**GOAL OF THE EXERCISE**
In the listing below, the answer starts at the line that has "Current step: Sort" and stops after the line that has "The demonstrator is"; please repeat that part exactly and nothing more.

**DATA SHOWN**
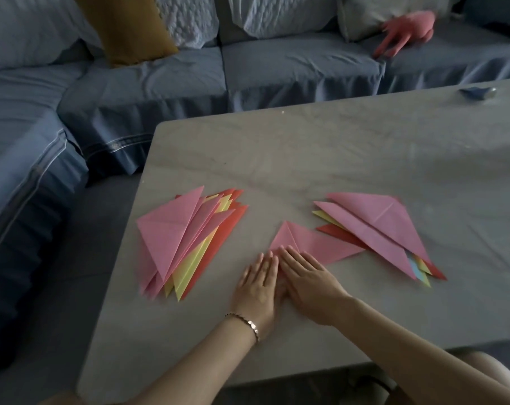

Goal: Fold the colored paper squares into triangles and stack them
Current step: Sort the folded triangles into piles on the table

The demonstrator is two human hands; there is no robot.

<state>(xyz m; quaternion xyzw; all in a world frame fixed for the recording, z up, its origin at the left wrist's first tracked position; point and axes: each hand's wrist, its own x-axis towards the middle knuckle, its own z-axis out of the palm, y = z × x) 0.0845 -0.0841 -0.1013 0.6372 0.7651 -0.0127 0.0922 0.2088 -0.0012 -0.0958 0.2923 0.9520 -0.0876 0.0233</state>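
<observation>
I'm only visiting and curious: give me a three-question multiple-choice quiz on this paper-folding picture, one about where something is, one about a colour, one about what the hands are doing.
1. Where does the pink sheet being folded lie?
A. on a chair
B. between the left pile and the right pile
C. on top of the left pile

2. What colour is the top paper of the right pile?
A. blue
B. green
C. pink

3. How are the left hand and the right hand?
A. flat, fingers straight, pressing the pink sheet
B. gripping scissors
C. curled into fists

Answers: 1 B, the sheet lies on the table with a pile on each side; 2 C, pink triangles cover the yellow, red and blue ones beneath; 3 A, both palms lie on the sheet's near corner.
</observation>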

**EXERCISE ANSWER**
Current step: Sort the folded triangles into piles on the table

The demonstrator is two human hands; there is no robot.

The work on the exercise is done.